# In-Home camo dipping!



## tyler0421 (Jan 10, 2008)

Thought some of you might be interested in this. I don't think it has been on here but, maybe wrong!

http://www.camodipkit.com/index.htm


----------



## K-Bill (May 14, 2009)

here you go, chase! :letsdrink


----------



## JointVenture (Mar 5, 2010)

That's pretty badass. I wonder how easy it is to scratch/damage that camo finish


----------



## Jason (Oct 2, 2007)

That's purty bad!!! I just don't know bout dipping a gun (metal) into water??? Then the coating go over that??? and a 2x8 piece would go a purty long way!!!


----------



## bluec (Dec 15, 2009)

awesome find - i am gonna get me one of those camo dippin kits


----------



## rob883 (Oct 3, 2007)

that is so very cool !!!!


----------



## ironman172 (Sep 28, 2007)

That is very cool thanks for the post!!:clap....I can see a fishing reel in camo in the near future


----------



## timekiller (Mar 3, 2010)

I have some limited experience with this stuff. It is neat. However, the film is tempermental, and you can't get water on top of it. Small scale, I think its a good way to customize your stuff.
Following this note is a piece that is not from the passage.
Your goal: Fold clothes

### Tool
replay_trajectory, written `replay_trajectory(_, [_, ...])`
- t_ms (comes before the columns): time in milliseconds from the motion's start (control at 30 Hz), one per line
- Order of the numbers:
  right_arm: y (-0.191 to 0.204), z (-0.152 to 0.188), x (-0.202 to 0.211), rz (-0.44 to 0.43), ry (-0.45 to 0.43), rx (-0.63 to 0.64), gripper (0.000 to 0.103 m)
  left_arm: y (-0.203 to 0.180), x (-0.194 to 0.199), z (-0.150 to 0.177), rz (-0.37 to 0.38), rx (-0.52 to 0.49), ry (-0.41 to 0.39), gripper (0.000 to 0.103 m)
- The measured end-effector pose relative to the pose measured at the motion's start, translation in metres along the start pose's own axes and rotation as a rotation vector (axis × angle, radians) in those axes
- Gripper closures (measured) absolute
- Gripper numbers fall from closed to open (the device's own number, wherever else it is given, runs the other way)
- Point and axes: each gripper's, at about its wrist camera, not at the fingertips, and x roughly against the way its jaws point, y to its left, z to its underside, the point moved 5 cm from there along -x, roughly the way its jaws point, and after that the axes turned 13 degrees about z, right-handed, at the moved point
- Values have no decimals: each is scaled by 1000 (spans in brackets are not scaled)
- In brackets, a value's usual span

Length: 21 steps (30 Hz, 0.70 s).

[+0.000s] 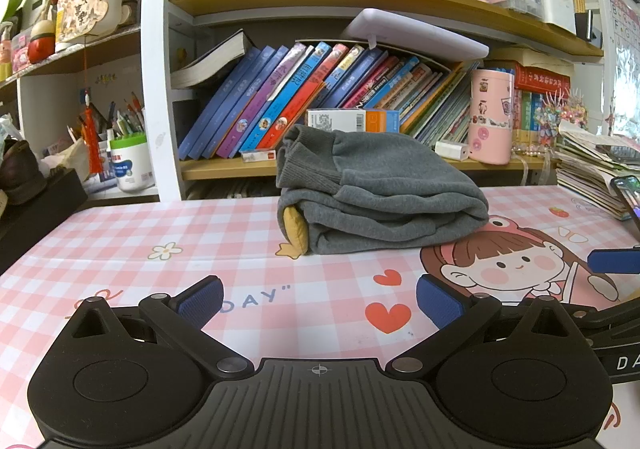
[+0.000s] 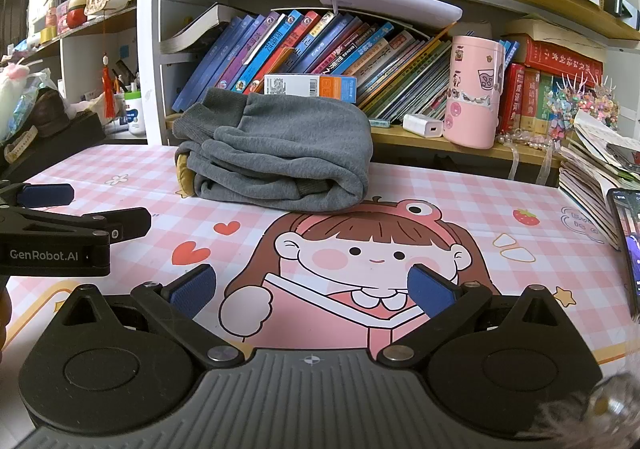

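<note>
A grey garment (image 1: 376,193) lies folded in a thick bundle at the back of the table, its ribbed cuffs on top at the left and a yellow patch (image 1: 295,231) showing at its left end. In the right wrist view the same garment (image 2: 276,161) sits left of centre. My left gripper (image 1: 318,307) is open, low over the table and well short of the bundle, nothing between its blue pads. My right gripper (image 2: 312,295) is also open and empty, over the cartoon girl print. The left gripper (image 2: 44,205) appears at the left edge of the right wrist view.
The table wears a pink checked cloth (image 1: 200,237) with a cartoon girl (image 2: 360,253). Behind stands a bookshelf (image 1: 304,165) with slanted books and a pink canister (image 1: 491,117). A paper stack (image 2: 596,169) and a phone (image 2: 626,245) lie at the right; a dark box (image 1: 36,217) at the left.
</note>
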Motion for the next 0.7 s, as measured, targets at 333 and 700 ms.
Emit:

I had to build a custom box for my project, and apparently, water does not like to be contained in boxes, and it likes to throw it's weight around. right as I was putting the film down, one of my sides popped off fue to the weight of the water. Which brings me to another point, don't do this in your house, i.e. your bathroom or kitchen. Take your time with it if you do get some, and tape off your area before you cut your film, it tends to curl and roll up on the edges.


----------



## huntingjoel (Apr 4, 2010)

that is pretty cool... i wonder if it is as easy as it looks???


----------



## bluec (Dec 15, 2009)

It is - I have tried it and did some camo on my guns and bows - worked really well


----------



## HisName (Nov 29, 2009)

Oh , I am going to have one cool Glock ! :thumbup:


----------



## Q2arrowhunter (Mar 17, 2008)

Post that Glock picture? I may just dip my DPMS SASS.


----------



## ManFish (Oct 2, 2007)

That is some crazy stuff. I love it!!!


----------



## shanester (May 20, 2008)

anyone tried this stuff yet, theres a couple things i want to camo out. but it would be nice to see if anyone has had any success with it.


----------



## Q2arrowhunter (Mar 17, 2008)

I have a buddy who sent him gun to Second Skin Camo and had something like this done. Do not know if it is the exact same process but his shotgun came back looking like brand new. 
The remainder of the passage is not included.